Le Partenariat de Deauville. Il s’agit d’une association entre les pays du G8, quelques pays arabes parmi lesquelles le Maroc et la Jordanie et des institutions financières internationales comme la Banque Mondiale ou le FMI. L’alliance entre la vision politique du G8 et l’expertise économique est ingénieuse : elle permettra de gagner en efficacité.
Plan Marshall. Le Printemps arabe n’intéresse pas les pays occidentaux. Embourbé dans la crise, ces pays – endettés - se battent contre les marchés financiers et font de la lutte contre les déficits une priorité absolue. L’ Europe a déjà du mal à se mettre d’accord pour sauver la Grèce. Ces pays ne se mettront très certainement pas en difficulté pour sauver les pays arabes. Initialement doté à hauteur de 38 Milliards de dollars, le fonds pour le développement économique de la zone MENA ( Afrique du Nord / Moyen-Orient) sera finalement doté à hauteur de 80 milliards de dollars. L’un des principaux contributeur financier est la Banque Mondiale.

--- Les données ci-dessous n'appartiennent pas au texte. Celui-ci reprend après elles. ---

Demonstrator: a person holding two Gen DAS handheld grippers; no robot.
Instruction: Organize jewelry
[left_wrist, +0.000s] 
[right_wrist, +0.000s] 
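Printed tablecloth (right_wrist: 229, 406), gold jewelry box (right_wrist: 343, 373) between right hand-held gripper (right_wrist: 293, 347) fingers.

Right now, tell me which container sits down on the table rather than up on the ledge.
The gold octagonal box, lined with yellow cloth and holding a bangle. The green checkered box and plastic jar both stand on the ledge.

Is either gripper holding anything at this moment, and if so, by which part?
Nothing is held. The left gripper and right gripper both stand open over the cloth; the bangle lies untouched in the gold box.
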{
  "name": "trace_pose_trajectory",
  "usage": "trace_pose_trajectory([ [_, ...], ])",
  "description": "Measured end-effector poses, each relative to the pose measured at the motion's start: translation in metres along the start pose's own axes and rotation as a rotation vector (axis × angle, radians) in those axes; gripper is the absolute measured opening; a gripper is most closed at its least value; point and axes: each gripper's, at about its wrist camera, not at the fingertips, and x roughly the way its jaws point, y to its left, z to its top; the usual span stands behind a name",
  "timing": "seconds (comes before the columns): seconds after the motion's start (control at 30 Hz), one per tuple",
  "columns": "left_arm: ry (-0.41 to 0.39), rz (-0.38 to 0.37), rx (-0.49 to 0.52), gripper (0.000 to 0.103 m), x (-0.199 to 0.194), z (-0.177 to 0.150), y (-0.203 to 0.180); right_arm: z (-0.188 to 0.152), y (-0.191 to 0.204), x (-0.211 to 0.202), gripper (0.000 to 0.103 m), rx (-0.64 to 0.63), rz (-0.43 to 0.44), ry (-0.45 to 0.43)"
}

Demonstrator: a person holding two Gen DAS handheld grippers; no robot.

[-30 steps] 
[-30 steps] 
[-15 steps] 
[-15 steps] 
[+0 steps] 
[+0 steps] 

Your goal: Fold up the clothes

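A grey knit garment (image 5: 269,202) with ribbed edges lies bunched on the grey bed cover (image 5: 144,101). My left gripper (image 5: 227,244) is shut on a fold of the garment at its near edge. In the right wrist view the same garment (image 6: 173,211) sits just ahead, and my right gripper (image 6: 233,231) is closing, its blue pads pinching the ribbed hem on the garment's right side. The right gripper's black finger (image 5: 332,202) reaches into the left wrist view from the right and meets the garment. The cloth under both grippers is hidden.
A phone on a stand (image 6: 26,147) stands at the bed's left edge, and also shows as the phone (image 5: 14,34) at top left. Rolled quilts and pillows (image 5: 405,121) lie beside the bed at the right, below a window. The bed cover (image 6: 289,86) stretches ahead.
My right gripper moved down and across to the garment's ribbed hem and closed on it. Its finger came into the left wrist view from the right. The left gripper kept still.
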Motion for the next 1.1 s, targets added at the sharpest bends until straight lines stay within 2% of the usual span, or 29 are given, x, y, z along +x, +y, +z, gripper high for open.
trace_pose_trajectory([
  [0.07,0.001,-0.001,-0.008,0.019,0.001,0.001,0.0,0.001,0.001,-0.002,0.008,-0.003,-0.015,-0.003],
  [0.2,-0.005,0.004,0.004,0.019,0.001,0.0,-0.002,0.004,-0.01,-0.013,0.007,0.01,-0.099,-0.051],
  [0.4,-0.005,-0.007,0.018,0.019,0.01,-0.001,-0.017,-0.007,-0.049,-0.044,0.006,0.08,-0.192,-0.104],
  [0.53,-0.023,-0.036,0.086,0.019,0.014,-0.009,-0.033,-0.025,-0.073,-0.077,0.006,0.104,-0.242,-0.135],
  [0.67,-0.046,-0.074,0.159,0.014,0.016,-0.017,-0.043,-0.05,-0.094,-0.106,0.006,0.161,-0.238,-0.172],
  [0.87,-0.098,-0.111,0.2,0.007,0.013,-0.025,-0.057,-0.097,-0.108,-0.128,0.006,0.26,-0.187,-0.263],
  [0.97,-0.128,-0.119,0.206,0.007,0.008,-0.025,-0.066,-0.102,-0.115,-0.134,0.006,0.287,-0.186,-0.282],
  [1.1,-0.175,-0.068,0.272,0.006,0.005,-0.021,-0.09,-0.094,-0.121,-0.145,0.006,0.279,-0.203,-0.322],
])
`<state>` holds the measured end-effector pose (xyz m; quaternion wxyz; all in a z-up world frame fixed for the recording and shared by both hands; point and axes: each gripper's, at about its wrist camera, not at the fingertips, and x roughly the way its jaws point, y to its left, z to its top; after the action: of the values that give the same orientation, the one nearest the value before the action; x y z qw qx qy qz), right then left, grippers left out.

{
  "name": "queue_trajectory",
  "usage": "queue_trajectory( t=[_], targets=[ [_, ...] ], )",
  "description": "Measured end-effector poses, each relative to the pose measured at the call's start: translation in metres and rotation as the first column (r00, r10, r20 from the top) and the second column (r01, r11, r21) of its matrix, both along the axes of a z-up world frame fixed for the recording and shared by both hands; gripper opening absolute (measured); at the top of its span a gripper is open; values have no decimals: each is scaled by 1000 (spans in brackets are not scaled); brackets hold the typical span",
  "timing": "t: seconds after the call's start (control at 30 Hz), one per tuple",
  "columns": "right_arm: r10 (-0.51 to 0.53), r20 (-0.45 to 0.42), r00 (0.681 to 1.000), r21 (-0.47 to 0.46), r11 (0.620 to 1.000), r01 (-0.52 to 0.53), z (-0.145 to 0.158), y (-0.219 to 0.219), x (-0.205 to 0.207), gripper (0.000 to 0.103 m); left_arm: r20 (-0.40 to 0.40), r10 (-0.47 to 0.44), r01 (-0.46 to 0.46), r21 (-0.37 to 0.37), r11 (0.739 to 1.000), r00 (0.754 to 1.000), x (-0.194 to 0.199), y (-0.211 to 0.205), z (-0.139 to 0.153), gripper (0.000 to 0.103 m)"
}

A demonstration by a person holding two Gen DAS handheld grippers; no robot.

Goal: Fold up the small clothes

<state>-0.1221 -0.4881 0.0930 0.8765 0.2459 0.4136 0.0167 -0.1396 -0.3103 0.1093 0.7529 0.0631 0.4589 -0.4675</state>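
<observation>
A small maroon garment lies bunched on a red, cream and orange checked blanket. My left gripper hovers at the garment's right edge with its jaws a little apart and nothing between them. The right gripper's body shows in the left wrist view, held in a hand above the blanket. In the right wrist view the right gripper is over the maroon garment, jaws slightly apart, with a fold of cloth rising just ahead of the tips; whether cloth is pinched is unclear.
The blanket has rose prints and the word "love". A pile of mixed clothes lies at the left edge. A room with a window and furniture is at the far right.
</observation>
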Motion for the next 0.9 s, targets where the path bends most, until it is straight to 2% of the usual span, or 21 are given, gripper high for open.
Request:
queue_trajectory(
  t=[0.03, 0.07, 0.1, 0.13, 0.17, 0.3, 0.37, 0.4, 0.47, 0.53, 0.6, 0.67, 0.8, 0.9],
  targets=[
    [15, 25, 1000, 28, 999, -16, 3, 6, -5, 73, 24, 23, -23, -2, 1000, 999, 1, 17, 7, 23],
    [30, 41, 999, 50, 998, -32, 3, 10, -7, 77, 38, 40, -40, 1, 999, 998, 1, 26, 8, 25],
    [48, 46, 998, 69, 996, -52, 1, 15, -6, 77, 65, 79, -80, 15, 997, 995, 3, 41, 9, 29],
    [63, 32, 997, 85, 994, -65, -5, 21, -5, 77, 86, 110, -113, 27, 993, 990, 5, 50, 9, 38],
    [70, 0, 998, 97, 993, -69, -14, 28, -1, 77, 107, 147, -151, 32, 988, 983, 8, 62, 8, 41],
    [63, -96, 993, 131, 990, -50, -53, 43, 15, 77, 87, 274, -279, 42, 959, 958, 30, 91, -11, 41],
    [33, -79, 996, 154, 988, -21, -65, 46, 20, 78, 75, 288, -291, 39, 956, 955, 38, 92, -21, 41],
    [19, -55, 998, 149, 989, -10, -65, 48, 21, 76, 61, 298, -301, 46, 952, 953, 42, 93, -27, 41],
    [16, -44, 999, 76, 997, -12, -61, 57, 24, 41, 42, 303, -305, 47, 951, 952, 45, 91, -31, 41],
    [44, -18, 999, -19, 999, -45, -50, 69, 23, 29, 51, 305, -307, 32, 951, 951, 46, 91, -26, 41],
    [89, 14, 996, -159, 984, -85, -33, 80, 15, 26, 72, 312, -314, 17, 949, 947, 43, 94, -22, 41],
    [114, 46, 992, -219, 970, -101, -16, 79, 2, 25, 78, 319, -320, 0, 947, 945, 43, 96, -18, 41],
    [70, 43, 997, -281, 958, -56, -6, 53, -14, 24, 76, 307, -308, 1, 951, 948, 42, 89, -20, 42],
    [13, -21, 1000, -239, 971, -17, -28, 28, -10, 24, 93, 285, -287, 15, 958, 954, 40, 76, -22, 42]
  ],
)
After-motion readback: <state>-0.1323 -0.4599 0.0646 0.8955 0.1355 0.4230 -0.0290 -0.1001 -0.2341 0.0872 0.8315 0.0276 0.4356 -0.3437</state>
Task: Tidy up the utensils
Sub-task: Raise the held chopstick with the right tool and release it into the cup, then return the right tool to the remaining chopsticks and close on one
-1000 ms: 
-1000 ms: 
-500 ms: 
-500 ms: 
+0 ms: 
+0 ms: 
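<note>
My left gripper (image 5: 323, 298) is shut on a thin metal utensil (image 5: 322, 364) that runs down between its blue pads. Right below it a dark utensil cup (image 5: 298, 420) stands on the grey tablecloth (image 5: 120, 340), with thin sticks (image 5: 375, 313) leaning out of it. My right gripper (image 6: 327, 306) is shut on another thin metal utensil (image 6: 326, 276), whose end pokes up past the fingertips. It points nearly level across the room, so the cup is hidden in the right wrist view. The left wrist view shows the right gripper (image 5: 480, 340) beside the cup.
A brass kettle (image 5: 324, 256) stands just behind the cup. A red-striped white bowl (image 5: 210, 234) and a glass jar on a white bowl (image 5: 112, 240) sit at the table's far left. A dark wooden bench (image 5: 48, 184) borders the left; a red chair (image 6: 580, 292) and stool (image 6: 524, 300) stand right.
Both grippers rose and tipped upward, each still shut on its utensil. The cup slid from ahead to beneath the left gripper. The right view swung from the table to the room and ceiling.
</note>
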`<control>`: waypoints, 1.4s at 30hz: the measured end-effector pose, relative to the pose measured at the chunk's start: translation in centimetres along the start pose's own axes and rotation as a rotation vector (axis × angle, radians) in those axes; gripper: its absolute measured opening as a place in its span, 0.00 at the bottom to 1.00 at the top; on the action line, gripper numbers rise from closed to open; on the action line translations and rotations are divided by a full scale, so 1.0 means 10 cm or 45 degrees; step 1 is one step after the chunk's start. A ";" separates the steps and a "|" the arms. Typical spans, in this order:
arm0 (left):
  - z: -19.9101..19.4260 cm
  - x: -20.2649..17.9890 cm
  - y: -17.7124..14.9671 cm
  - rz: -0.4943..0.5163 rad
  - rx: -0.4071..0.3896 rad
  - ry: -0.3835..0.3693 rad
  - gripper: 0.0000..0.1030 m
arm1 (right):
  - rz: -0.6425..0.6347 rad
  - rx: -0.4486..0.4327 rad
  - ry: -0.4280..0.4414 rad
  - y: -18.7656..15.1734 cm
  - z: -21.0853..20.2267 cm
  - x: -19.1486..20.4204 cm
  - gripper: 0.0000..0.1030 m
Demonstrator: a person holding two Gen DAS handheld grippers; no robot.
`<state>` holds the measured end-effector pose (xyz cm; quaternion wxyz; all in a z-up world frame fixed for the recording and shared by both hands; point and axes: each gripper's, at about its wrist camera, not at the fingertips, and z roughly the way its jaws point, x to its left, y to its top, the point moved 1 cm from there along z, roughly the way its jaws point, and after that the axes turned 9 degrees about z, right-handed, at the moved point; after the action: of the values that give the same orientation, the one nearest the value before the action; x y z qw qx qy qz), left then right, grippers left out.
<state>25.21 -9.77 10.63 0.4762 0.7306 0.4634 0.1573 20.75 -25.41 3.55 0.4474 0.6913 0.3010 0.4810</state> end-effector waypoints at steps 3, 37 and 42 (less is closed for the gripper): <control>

L’ éducation et l’Emploi. Le challenge des pays arabes est de garantir un avenir pour sa jeunesse. Il faut créer toutes les conditions pour créer un système scolaire et universitaire performant et créer des emplois de façon massif. Dans les prochaines années, ces pays devront créer des millions d’emplois. Masood Ahmed – économiste au FMI, responsable du département d’Asie Centrale et du Moyen-Orient – suggère des investissements dans les dépenses d’ infrastructures. D’après ces calculs, investir 1 % du PIB dans des projets de cette nature génèrerait – à court terme - la création de 87 000 emplois en Égypte et de 18 000 emplois en Tunisie.
La corruption. Le cancer des pays arabes, c’est la corruption. Ce fléau est l’un des facteurs qui explique le soulèvement des peuples arabes contre leurs dirigeants. La corruption, ce ne sont pas uniquement des valises de billets ou des détournements de fonds, c ‘ est aussi le climat des affaires. Ces pays devront aussi et surtout attirer les investisseurs privés pour se développer.